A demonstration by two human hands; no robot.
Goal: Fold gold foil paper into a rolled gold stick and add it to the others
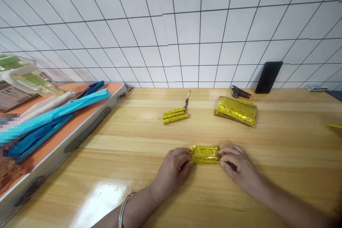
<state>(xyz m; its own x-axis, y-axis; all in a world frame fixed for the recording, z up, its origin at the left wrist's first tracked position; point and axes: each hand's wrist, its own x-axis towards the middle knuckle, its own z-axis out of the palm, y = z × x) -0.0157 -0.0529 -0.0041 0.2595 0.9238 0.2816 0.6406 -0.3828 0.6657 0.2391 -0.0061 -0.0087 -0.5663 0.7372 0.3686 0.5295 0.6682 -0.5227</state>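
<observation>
1. A white tiled wall (184, 28) stands behind a pale wooden table (128, 142).
2. The foil (205, 150), gold and shiny, lies on the table between the two hands, with a narrow folded band along its near edge.
3. The left hand (175, 164) has thumb and fingertips closed on the foil's left end; the right hand (237, 164) pinches the right end likewise.
4. To do this well, I would judge, both thumbs should press equally, so the fold runs straight and neither end gets ahead; light fingertips should spare the thin-looking material from creases.
5. Ahead of the left hand, and slightly right, lie three gold rolls (175, 118), with a pen (188, 99) just beyond their right end.
6. Ahead of the right hand is a gold stack (235, 110); a dark clip (242, 92) lies just past it, and a phone (268, 77) leans on the wall farther right.
7. Well left of the left hand, blue strips (72, 105) lie on an orange tray (119, 86).
</observation>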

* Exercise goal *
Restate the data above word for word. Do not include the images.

* Response to this task *
A demonstration by two human hands; no robot.
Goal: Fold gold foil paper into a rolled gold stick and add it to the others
<state>(xyz m; its own x-axis, y-axis; all in a world frame fixed for the recording, z up, its origin at the left wrist's first tracked position; point and axes: each hand's wrist, its own x-axis towards the middle knuckle, its own z-axis out of the palm, y = z × x) -0.0157 -0.0529 -0.0041 0.2595 0.9238 0.2816 0.6406 -0.3828 0.6657 0.2391 -0.0061 -0.0087 -0.5663 0.7372 0.3686 0.5295 0.6682 -0.5227</state>
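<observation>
1. A white tiled wall (184, 28) stands behind a pale wooden table (128, 142).
2. The foil (205, 150), gold and shiny, lies on the table between the two hands, with a narrow folded band along its near edge.
3. The left hand (175, 164) has thumb and fingertips closed on the foil's left end; the right hand (237, 164) pinches the right end likewise.
4. To do this well, I would judge, both thumbs should press equally, so the fold runs straight and neither end gets ahead; light fingertips should spare the thin-looking material from creases.
5. Ahead of the left hand, and slightly right, lie three gold rolls (175, 118), with a pen (188, 99) just beyond their right end.
6. Ahead of the right hand is a gold stack (235, 110); a dark clip (242, 92) lies just past it, and a phone (268, 77) leans on the wall farther right.
7. Well left of the left hand, blue strips (72, 105) lie on an orange tray (119, 86).
</observation>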

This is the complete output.